◆ WORK TO BE COMPLETED
Give only the number of lines in the data that include the string "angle".

(Saved data entries)
:::
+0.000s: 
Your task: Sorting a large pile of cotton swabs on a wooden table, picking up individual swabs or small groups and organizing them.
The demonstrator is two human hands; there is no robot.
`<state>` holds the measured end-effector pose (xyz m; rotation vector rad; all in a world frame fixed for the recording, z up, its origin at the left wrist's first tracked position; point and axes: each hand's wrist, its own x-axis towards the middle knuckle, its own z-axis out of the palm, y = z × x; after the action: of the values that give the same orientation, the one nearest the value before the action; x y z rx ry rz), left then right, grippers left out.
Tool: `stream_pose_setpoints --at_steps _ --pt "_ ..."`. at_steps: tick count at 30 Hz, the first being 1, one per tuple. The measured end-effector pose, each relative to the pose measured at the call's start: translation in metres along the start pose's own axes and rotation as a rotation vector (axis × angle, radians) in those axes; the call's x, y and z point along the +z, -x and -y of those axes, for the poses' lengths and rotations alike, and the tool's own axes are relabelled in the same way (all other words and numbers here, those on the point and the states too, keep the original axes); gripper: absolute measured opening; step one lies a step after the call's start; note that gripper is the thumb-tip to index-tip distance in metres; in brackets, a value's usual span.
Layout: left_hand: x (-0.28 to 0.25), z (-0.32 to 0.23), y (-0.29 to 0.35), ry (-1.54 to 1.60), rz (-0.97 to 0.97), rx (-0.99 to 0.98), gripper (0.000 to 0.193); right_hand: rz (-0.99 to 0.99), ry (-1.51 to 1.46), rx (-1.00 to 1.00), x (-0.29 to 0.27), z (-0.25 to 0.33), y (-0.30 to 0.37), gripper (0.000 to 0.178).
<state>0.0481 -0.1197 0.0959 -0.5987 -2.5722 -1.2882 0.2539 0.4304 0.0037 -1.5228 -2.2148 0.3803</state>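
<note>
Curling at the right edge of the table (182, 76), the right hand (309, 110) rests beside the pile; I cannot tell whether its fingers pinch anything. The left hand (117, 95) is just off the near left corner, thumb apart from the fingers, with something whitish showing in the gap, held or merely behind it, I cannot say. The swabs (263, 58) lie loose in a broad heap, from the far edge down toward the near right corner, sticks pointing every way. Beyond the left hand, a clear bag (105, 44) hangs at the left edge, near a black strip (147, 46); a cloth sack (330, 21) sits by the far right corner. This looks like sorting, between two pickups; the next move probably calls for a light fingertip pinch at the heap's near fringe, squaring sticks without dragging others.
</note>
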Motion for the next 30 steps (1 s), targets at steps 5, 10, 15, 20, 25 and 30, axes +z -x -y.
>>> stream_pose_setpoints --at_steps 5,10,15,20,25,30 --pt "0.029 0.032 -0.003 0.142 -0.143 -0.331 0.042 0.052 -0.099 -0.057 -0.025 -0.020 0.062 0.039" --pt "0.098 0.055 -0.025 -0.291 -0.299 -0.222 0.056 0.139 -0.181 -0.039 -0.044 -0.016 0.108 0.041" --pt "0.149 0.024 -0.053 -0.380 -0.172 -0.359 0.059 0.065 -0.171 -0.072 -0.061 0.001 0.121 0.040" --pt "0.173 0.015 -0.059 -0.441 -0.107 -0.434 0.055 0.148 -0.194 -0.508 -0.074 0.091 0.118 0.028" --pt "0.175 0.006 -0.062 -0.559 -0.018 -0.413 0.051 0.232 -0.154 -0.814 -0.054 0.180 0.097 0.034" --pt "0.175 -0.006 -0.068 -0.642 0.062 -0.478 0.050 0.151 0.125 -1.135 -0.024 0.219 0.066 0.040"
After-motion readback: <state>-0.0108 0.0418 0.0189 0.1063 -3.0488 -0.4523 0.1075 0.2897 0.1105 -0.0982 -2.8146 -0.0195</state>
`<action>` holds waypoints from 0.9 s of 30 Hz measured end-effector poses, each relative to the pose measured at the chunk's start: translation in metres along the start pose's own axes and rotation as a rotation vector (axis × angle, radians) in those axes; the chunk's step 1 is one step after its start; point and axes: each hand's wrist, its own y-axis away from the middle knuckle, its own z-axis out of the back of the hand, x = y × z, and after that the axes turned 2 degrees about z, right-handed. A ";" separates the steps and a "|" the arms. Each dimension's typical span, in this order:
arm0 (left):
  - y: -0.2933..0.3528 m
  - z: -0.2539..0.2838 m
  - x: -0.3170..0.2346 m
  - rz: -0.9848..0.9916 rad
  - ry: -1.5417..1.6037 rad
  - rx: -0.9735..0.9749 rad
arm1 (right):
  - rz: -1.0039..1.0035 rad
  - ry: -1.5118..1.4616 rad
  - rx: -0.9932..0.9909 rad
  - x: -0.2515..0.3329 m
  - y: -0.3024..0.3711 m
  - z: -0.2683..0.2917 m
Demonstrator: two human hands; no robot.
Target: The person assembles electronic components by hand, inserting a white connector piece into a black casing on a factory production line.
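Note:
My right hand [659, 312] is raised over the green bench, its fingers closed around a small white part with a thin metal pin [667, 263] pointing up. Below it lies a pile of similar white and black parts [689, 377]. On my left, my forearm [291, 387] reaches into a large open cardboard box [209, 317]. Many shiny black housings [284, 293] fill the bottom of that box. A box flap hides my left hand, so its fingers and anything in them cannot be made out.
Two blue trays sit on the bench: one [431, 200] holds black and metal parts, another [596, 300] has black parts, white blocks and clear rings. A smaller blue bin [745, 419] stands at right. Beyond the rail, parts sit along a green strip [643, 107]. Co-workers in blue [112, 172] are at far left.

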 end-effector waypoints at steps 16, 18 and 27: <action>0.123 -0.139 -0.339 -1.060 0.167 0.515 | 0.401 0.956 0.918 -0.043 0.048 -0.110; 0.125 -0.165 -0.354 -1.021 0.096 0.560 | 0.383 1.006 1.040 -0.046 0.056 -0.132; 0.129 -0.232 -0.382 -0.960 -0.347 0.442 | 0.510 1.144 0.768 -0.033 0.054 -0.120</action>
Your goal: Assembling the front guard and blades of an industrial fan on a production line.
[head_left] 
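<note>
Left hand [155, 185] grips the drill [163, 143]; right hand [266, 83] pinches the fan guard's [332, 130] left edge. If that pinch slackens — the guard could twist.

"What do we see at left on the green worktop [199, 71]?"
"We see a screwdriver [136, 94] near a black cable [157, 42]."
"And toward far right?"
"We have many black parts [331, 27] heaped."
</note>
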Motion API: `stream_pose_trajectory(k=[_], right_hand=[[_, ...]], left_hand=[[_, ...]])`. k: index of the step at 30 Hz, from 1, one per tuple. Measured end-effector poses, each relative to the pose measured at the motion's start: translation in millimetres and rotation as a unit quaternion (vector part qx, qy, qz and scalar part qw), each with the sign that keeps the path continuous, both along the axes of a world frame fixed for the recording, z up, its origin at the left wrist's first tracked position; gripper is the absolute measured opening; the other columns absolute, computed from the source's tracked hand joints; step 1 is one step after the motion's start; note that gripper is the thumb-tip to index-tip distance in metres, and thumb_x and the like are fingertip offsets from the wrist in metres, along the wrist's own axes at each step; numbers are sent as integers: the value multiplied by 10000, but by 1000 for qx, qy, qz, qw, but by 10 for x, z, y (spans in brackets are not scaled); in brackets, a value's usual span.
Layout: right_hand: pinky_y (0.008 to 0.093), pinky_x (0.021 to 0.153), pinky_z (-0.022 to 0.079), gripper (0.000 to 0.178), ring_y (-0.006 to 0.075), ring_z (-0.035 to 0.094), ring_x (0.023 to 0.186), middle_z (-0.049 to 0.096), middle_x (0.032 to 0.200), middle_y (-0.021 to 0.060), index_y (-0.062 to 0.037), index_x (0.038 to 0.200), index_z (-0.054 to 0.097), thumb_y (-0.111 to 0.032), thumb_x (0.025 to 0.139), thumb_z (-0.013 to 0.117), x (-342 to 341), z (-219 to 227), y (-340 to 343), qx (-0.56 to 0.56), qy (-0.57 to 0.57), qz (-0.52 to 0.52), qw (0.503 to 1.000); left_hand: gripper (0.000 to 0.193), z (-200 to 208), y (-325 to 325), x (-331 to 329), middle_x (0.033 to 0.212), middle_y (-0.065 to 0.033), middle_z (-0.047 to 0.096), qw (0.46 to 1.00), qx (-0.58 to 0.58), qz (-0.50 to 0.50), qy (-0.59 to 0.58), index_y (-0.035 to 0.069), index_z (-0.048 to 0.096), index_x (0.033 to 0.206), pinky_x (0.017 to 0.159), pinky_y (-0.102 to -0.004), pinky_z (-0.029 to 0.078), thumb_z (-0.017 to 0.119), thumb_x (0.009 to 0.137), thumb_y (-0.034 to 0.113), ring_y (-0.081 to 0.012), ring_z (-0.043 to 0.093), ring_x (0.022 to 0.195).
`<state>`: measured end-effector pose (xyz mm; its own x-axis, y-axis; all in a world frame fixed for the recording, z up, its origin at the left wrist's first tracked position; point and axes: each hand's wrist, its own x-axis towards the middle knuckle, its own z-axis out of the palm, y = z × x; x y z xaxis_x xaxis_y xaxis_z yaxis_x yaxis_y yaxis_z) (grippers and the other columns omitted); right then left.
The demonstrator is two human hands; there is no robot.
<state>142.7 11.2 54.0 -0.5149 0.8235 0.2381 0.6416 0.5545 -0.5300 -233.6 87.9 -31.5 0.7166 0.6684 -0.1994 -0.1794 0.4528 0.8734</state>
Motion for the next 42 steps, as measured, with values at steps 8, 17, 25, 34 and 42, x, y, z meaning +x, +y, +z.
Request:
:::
◆ WRITTEN REPLY
2